Approved by voters last May, the tax is expected to bring in up to $250 million a year to support people experiencing homelessness in Multnomah, Clackamas and Washington counties. The program is funded by two separate taxes: a 1% personal income tax on taxable income above $125,000 for individuals and $200,000 for those filing jointly; and a 1% business income tax on net income for businesses with gross receipts above $5 million.
Recently, a group of Oregon businesses headed by the Portland Business Alliance challenged Metro’s plan for implementing the tax. Nikki Dobay, a lawyer representing the businesses, says they are concerned about the way the tax would be collected because, they say, it doesn’t align with state tax laws.
Dobay said Portland, Multnomah, and Oregon tax laws differ. But she says Metro, being a multi-county agency, is required under a specific statute ORS 268 to administer taxes the same way Oregon state taxes are administered.
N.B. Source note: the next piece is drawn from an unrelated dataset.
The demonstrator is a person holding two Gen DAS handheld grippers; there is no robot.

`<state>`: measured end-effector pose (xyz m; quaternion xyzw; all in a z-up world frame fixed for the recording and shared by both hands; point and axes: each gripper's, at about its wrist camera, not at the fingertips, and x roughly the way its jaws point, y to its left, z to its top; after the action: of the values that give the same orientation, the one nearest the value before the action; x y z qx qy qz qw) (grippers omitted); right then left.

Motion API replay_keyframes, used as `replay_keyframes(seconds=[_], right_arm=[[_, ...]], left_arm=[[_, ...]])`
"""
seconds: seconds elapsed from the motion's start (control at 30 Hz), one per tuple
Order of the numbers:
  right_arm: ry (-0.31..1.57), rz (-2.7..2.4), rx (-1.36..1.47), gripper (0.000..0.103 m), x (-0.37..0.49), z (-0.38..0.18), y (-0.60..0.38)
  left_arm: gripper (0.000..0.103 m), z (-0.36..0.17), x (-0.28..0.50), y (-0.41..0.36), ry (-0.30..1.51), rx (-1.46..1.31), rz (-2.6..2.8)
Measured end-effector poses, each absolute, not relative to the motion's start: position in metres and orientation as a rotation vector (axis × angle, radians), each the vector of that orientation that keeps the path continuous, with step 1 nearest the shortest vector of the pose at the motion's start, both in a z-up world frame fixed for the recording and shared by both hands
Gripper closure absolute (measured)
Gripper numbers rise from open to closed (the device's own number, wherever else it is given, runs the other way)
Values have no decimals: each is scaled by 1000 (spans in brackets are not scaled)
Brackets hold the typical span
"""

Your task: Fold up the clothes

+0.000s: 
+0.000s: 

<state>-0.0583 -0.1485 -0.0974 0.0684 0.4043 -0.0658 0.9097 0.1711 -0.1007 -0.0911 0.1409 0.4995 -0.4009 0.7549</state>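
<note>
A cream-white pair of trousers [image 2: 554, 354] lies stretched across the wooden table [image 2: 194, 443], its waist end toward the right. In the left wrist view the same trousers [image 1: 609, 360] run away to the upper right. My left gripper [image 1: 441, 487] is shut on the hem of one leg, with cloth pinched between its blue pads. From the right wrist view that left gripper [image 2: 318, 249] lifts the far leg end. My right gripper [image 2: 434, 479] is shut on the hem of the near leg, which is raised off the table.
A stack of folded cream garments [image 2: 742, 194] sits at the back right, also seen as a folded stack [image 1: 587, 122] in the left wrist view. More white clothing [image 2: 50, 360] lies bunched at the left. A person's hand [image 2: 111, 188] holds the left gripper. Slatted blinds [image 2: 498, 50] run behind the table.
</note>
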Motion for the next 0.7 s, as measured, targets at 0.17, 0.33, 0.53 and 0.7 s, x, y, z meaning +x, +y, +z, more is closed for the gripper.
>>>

Metro plans to administer the tax in a way that aligns more closely to Portland and Multnomah County tax laws.
Dobay said there could be some negative impacts to certain businesses and that, under the current tax model Metro has proposed, local service providers will be taxed more heavily than businesses located in Oregon but provide service out of state.
Multnomah County Circuit Court Judge Steffen Alexander, who oversaw a remote hearing on the matter last week, will make a decision this summer. Dobay said if businesses are successful, Metro can go back to the drawing board to change the implementation ordinances on the tax. They can also appeal the decision.
Dobay said the groups she represents are not against the tax but the implementation method.